How to apply l2 regulazation in cnn_learner

Hello, this question is probably asked but i have been searching in the forum for a while and I couldn’t find it.
I am in the lesson 4 and when I try to apply my knowledge on a kaggle competition (i can’t get more data) my model overfits so fast, i tried to increase wieght decay but i don’t think it’s helping, what i want now is to apply l2 regulazation, I think it’s very efficient as learned in andrew ng deep learning, my understanding is that wd is equal to l2_reg in the case of SGD only and i am working with adam
.
image
thanks in advance

1 Like

My understanding is that original optimizer implementations of weight decay actually implemented L2 regularization. Then this paper came along and pointed out the error. So an optimizer like AdamW has weight decay and not L2 regularization. If you use regular PyTorch Adam, it would implement L2 regularization (even though it incorrectly calls it weight_decay). Instead the PyTorch AdamW is Adam with weight decay. Fastai has its own implementation of Adam, where decouple_wd=True (default) gives you weight decay, while setting it to False gives you L2 regularization. Here are the relevant docs:

Hope that clears things up.

1 Like

So with me using directly with the cnn_learner like in the image:
learn.fine_tune(10,wd=0.1)
I am using 0.1 as lambda l2_reg parameter, right?
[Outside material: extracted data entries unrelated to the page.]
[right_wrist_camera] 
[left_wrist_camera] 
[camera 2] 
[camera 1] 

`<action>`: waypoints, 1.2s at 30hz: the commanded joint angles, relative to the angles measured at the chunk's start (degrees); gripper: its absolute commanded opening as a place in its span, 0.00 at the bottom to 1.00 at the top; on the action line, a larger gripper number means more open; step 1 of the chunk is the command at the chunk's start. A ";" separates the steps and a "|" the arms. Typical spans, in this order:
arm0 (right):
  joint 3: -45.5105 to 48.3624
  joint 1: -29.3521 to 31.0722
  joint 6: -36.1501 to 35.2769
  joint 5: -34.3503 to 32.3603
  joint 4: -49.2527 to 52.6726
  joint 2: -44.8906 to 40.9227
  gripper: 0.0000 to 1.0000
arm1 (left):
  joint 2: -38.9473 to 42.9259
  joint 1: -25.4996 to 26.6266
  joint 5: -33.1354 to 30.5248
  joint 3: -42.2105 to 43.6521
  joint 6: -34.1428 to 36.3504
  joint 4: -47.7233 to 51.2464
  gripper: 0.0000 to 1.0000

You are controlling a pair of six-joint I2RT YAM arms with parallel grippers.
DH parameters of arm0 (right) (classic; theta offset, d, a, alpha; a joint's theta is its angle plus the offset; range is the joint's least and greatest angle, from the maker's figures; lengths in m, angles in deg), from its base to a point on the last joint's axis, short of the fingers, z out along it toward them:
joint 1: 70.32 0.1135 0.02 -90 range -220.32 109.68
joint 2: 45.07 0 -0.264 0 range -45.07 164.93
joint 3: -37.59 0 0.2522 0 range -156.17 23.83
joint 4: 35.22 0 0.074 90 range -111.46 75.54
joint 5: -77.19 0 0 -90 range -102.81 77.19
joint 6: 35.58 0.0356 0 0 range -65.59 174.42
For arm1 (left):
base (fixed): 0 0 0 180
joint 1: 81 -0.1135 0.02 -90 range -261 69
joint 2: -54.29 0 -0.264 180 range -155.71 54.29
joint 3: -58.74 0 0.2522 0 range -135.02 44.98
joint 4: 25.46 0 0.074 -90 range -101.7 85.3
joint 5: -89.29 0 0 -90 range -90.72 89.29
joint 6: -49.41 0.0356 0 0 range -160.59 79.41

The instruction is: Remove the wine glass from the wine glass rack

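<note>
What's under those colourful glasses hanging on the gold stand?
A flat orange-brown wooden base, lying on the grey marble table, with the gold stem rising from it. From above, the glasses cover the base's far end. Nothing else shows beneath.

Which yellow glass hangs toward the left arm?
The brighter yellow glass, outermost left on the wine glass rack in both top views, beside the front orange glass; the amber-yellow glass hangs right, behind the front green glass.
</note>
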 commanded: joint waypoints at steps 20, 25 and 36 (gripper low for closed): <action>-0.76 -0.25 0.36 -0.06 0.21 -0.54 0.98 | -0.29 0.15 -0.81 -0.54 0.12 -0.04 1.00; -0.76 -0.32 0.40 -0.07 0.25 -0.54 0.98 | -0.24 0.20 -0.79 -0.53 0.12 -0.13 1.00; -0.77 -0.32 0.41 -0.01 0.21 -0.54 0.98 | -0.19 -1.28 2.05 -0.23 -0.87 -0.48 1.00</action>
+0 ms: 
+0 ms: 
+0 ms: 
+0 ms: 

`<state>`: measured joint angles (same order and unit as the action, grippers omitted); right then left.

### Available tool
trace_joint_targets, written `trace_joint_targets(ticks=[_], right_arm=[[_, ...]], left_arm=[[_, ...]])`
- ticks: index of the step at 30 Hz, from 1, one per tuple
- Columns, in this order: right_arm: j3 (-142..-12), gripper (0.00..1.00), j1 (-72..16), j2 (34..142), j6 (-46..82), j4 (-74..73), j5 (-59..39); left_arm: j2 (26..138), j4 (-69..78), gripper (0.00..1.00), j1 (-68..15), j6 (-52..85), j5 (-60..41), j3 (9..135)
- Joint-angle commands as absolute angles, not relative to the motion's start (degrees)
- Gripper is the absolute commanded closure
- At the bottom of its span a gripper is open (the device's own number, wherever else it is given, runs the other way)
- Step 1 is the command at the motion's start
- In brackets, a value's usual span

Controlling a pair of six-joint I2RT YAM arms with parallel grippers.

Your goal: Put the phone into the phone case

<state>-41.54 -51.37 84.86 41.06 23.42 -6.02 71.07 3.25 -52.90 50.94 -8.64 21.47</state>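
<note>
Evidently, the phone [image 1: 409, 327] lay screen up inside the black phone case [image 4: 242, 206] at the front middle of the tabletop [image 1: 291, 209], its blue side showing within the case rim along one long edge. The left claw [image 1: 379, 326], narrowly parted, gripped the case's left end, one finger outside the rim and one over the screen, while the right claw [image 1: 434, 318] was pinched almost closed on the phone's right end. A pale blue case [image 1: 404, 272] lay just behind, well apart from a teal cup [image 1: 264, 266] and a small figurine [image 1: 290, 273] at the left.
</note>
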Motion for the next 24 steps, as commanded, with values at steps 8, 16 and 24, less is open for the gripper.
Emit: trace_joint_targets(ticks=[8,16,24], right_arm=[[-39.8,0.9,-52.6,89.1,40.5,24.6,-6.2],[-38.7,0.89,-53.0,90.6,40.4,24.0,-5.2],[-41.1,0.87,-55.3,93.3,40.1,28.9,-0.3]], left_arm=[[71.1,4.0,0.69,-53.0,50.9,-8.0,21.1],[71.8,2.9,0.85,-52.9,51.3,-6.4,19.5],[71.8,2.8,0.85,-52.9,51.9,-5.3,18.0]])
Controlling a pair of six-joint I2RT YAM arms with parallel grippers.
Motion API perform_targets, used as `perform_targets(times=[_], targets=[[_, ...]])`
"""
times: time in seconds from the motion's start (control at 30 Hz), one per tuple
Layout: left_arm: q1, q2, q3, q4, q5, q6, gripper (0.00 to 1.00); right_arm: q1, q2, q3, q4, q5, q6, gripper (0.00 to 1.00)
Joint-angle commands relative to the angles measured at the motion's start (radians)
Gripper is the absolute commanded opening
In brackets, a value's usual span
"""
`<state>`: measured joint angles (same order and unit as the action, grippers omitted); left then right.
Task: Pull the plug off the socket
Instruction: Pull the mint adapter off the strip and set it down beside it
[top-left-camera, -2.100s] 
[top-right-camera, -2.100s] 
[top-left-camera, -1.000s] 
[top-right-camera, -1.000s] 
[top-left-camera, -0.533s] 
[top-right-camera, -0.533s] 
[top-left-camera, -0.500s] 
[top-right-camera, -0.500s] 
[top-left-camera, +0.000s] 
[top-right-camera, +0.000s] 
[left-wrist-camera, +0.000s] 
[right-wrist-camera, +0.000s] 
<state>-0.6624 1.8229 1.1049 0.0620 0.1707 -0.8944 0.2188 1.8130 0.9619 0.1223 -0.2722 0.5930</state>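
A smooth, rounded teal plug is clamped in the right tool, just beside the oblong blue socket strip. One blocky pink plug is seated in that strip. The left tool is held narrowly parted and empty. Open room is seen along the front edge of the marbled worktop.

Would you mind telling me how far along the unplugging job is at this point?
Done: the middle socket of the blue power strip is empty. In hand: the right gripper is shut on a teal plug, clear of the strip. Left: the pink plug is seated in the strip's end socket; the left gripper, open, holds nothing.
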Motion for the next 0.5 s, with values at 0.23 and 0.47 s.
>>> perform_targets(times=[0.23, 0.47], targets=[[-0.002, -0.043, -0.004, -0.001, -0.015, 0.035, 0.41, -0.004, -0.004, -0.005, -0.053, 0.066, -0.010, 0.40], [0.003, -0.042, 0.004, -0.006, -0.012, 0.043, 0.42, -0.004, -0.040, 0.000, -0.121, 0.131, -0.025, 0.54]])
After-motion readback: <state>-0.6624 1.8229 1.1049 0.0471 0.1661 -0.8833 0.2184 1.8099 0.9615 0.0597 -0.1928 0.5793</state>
also one final note can you recommend any range of lambda to start with?

fastai’s Adam by default uses weight decay. You need to pass a different version of Adam with the decouple_wd=False:

learn = cnn_learner(dls, resnet18, metrics=[accuracy], opt_func = partial(Adam, decouple_wd=False)

Keep in mind this -
PyTorch:

  • Adam has L2 reg.
  • AdamW has weight decay

fastai:

  • Adam has weight decay
  • Adam with decouple_wd=False has L2 reg

Is that clearer?

Read the documentation as well for more info.

4 Likes

Thank you, that was very helpful

1 Like